__How to complete this task__
Only the lines from the top of the data through the line containing "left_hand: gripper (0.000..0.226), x" should be duplicated, exactly as they appear.
┌─ Provided material
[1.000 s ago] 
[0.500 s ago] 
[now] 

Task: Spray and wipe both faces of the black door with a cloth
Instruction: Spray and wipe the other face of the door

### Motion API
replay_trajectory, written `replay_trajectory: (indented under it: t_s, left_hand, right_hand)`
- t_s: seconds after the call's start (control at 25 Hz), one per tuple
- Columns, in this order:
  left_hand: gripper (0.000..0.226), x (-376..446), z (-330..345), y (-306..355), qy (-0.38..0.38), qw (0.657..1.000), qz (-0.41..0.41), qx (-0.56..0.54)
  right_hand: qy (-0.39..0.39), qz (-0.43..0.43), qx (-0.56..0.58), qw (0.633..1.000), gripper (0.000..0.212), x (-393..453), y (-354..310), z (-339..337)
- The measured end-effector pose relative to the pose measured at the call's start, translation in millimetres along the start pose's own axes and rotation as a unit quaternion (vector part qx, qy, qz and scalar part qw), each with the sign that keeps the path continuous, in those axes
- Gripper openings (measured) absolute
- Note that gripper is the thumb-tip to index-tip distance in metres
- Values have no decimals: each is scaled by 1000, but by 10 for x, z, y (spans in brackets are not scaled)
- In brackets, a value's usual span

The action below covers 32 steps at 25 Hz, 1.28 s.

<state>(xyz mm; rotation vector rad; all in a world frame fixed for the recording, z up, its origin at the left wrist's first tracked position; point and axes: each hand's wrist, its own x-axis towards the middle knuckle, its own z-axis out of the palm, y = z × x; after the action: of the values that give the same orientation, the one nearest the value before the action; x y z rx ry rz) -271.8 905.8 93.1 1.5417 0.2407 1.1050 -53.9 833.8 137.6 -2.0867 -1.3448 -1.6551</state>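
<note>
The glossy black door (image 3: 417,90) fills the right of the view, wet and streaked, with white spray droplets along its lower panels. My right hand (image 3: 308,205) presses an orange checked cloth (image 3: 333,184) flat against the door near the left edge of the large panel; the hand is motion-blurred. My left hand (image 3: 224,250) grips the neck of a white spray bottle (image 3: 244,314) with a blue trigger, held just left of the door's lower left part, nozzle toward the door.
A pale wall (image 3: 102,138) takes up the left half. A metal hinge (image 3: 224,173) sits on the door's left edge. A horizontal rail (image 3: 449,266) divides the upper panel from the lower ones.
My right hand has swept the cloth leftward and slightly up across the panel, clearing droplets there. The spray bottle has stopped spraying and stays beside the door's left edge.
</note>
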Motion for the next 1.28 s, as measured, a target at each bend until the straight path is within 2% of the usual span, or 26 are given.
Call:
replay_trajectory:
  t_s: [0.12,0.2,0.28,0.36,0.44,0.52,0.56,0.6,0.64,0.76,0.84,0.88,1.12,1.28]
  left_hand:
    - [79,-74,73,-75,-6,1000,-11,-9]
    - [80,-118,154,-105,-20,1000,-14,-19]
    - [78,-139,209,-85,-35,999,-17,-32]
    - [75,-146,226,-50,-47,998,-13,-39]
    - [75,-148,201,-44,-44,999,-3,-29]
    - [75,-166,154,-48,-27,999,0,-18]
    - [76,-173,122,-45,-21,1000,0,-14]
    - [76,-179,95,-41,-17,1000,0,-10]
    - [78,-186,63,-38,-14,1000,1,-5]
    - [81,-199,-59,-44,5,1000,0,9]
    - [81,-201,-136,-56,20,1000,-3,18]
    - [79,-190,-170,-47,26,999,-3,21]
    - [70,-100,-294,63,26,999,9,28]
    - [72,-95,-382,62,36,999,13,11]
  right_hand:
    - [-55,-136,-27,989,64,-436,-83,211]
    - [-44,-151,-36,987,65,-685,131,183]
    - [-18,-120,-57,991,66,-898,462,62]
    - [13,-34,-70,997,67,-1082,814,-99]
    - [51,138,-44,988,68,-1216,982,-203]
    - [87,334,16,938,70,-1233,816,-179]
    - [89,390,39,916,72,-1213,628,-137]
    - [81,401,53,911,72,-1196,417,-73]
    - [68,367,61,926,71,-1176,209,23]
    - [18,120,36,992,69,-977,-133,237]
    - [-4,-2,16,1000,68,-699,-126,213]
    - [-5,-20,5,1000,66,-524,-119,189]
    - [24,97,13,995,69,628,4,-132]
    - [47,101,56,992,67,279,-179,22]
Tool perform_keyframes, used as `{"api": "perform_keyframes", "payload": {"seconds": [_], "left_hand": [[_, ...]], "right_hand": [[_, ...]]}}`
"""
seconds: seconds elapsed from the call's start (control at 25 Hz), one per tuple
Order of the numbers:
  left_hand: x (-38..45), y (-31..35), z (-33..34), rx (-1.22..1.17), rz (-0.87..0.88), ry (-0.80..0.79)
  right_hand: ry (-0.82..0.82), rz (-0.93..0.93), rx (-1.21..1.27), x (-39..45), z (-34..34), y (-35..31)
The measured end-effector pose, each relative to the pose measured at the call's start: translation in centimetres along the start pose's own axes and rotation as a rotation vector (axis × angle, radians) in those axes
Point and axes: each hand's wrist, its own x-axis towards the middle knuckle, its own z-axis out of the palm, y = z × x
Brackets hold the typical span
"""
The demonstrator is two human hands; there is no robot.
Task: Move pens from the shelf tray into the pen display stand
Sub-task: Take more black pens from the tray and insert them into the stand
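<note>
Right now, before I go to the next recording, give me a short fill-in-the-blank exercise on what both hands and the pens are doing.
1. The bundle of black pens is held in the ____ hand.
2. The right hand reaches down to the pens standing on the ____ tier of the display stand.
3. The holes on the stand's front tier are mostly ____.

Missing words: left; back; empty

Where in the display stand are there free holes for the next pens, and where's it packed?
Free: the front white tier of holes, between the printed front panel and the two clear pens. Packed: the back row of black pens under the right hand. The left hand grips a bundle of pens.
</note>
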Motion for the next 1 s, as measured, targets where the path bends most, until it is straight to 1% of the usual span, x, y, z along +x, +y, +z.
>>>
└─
__Problem solution__
[1.000 s ago] 
[0.500 s ago] 
[now] 

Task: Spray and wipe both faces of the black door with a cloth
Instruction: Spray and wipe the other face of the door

### Motion API
replay_trajectory, written `replay_trajectory: (indented under it: t_s, left_hand, right_hand)`
- t_s: seconds after the call's start (control at 25 Hz), one per tuple
- Columns, in this order:
  left_hand: gripper (0.000..0.226), x (-376..446), z (-330..345), y (-306..355), qy (-0.38..0.38), qw (0.657..1.000), qz (-0.41..0.41), qx (-0.56..0.54)

No part of the exercise remains open.